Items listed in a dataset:
★ ★ ★ ★ ★ ★ ★
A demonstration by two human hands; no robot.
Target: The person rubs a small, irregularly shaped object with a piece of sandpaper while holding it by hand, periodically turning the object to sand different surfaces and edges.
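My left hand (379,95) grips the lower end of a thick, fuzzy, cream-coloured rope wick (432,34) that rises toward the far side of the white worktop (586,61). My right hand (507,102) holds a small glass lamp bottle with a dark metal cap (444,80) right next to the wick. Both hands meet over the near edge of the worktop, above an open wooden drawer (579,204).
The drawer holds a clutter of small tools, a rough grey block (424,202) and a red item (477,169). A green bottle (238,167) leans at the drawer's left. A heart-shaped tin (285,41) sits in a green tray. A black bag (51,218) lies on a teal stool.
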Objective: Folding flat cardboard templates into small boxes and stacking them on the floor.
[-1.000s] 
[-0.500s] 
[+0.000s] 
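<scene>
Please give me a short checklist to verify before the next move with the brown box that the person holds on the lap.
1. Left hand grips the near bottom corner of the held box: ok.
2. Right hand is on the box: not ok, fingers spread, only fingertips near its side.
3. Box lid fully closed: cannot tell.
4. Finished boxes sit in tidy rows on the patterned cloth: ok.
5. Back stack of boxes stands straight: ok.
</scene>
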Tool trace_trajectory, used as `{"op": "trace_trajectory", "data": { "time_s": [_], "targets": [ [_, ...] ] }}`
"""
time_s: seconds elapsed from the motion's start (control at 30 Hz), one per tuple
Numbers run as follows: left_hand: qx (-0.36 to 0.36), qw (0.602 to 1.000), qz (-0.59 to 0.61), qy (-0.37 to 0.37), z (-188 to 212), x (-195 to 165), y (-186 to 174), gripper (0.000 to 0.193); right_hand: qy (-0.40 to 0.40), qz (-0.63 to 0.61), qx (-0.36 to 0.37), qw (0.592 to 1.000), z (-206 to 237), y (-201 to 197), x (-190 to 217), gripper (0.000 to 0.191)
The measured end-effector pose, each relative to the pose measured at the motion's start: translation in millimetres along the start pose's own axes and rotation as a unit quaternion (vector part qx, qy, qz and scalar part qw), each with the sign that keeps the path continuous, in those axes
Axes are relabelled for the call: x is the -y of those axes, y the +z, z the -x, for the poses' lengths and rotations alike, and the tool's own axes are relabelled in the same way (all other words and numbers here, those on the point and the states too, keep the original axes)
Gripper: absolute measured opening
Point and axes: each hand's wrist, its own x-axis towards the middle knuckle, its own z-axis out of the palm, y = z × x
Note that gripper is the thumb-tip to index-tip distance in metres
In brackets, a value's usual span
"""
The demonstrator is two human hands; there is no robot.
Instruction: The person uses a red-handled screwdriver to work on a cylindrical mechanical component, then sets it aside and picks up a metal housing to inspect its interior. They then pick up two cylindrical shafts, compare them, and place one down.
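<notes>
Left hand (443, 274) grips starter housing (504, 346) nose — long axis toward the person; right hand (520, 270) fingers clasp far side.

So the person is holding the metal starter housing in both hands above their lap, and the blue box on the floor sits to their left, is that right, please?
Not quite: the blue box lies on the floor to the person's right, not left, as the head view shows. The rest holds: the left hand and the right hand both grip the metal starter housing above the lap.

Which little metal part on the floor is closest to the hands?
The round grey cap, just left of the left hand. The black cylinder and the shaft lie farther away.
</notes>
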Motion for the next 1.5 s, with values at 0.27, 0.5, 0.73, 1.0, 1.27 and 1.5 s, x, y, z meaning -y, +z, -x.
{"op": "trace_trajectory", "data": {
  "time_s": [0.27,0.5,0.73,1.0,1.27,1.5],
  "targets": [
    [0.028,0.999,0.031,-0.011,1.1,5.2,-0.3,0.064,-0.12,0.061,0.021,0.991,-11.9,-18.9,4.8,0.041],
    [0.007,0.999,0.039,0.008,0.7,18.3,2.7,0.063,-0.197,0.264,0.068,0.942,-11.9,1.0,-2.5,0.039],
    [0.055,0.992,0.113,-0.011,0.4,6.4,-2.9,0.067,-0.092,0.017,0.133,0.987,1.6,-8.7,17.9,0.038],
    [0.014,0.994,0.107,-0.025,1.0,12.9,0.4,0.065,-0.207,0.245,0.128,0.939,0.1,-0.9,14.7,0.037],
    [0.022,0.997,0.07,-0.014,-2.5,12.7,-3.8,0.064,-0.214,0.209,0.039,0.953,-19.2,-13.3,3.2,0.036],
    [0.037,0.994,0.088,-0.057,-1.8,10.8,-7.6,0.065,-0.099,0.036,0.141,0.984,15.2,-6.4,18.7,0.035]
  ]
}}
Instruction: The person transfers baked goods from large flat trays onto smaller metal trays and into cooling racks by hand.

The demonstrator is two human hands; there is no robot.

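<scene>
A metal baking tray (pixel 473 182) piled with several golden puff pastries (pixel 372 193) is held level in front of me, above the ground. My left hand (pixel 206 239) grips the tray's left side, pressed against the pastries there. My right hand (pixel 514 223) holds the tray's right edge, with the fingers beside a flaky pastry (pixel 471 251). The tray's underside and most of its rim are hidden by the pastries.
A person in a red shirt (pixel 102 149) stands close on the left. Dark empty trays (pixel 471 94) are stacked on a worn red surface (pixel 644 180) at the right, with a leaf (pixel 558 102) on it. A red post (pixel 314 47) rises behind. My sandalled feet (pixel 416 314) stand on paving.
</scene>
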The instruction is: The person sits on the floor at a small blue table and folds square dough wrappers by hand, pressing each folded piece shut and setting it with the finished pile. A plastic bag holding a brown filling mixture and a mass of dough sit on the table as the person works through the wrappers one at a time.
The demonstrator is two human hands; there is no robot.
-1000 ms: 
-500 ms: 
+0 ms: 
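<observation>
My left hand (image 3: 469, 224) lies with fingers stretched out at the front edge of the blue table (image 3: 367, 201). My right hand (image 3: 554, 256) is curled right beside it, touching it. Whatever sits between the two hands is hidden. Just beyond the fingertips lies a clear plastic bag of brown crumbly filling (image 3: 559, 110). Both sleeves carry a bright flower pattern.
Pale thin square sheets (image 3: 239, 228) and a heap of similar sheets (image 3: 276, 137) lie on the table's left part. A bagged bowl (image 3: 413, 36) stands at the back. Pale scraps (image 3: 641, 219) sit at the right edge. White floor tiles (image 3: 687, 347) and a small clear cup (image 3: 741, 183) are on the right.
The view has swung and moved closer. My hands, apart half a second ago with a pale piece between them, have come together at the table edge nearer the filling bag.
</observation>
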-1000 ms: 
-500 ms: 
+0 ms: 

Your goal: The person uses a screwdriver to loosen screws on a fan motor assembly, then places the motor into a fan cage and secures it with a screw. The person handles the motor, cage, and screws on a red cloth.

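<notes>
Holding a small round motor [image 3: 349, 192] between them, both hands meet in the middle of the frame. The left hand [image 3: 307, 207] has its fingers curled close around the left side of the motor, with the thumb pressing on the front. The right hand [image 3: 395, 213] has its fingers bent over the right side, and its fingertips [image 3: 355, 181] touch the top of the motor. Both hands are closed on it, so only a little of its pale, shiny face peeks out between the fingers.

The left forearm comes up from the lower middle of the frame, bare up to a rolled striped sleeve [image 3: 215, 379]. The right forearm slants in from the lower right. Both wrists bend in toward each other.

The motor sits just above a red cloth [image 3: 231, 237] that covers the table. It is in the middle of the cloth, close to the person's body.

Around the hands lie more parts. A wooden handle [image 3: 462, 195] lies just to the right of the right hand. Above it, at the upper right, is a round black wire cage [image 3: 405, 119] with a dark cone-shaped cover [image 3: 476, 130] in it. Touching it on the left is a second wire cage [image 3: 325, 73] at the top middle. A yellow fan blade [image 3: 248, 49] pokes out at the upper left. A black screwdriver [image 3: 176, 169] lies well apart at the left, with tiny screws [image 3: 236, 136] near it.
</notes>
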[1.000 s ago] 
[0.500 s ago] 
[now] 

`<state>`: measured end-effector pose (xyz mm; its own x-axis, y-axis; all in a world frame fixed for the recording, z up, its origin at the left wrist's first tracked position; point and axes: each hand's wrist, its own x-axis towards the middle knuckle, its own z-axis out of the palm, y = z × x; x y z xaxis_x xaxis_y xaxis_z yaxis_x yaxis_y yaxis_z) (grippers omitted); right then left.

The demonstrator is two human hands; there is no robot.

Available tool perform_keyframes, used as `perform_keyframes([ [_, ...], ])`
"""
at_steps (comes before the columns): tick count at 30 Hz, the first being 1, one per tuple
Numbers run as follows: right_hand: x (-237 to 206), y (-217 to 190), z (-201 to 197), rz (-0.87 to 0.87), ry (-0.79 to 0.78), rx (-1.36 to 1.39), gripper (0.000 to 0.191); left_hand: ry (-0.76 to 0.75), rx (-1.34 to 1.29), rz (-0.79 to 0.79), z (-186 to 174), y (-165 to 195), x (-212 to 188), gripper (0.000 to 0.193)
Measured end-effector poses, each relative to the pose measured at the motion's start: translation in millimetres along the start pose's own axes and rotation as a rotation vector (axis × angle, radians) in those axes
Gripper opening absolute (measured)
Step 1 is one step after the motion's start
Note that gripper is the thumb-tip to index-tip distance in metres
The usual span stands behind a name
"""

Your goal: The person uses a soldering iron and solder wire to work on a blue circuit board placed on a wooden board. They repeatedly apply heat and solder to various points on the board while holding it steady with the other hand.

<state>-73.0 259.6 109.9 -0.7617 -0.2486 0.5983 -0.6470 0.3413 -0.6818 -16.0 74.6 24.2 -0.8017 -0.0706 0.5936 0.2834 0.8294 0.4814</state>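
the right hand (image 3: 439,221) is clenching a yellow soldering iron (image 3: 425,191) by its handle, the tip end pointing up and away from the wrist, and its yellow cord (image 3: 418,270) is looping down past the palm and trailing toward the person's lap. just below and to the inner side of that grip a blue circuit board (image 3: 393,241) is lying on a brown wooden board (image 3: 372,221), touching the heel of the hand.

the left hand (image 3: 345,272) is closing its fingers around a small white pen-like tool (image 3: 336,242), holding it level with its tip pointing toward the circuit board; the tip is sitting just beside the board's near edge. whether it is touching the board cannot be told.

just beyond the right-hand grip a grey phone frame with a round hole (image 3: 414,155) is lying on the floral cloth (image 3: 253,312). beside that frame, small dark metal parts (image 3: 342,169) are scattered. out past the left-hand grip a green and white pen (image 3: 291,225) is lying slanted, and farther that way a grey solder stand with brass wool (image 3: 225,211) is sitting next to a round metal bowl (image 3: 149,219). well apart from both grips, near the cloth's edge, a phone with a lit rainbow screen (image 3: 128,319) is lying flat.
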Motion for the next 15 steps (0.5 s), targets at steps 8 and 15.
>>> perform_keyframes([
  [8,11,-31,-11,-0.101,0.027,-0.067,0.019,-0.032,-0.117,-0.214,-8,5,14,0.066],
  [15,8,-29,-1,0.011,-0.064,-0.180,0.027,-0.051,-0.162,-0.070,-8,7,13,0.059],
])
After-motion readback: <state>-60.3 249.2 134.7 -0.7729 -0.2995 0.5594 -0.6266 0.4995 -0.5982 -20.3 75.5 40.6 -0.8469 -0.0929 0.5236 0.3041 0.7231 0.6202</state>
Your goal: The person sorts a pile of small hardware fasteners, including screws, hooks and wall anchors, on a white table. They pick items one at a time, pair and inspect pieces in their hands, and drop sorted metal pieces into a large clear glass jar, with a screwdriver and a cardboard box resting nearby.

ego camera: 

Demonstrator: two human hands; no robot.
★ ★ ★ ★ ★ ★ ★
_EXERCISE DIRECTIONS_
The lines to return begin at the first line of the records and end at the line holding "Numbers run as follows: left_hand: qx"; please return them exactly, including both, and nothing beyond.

_SOLUTION TO THE PROBLEM_
A demonstration by two human hands; no robot.
Target: The person rubs a small, irregularly shaped object with a piece of sandpaper while holding it by hand, periodically turning the object to sand different surfaces and edges.
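My left hand (379,95) grips the lower end of a thick, fuzzy, cream-coloured rope wick (432,34) that rises toward the far side of the white worktop (586,61). My right hand (507,102) holds a small glass lamp bottle with a dark metal cap (444,80) right next to the wick. Both hands meet over the near edge of the worktop, above an open wooden drawer (579,204).
The drawer holds a clutter of small tools, a rough grey block (424,202) and a red item (477,169). A green bottle (238,167) leans at the drawer's left. A heart-shaped tin (285,41) sits in a green tray. A black bag (51,218) lies on a teal stool.
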Objective: Folding flat cardboard templates into small boxes and stacking them on the floor.
[-1.000s] 
[-0.500s] 
[+0.000s] 
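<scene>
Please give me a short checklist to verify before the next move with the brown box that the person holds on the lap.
1. Left hand grips the near bottom corner of the held box: ok.
2. Right hand is on the box: not ok, fingers spread, only fingertips near its side.
3. Box lid fully closed: cannot tell.
4. Finished boxes sit in tidy rows on the patterned cloth: ok.
5. Back stack of boxes stands straight: ok.
</scene>
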Tool trace_trajectory, used as `{"op": "trace_trajectory", "data": { "time_s": [_], "targets": [ [_, ...] ] }}`
"""
time_s: seconds elapsed from the motion's start (control at 30 Hz), one per tuple
Numbers run as follows: left_hand: qx (-0.36 to 0.36), qw (0.602 to 1.000), qz (-0.59 to 0.61), qy (-0.37 to 0.37), z (-188 to 212), x (-195 to 165), y (-186 to 174), gripper (0.000 to 0.193); right_hand: qy (-0.40 to 0.40), qz (-0.63 to 0.61), qx (-0.36 to 0.37), qw (0.592 to 1.000), z (-206 to 237), y (-201 to 197), x (-190 to 217), gripper (0.000 to 0.191)

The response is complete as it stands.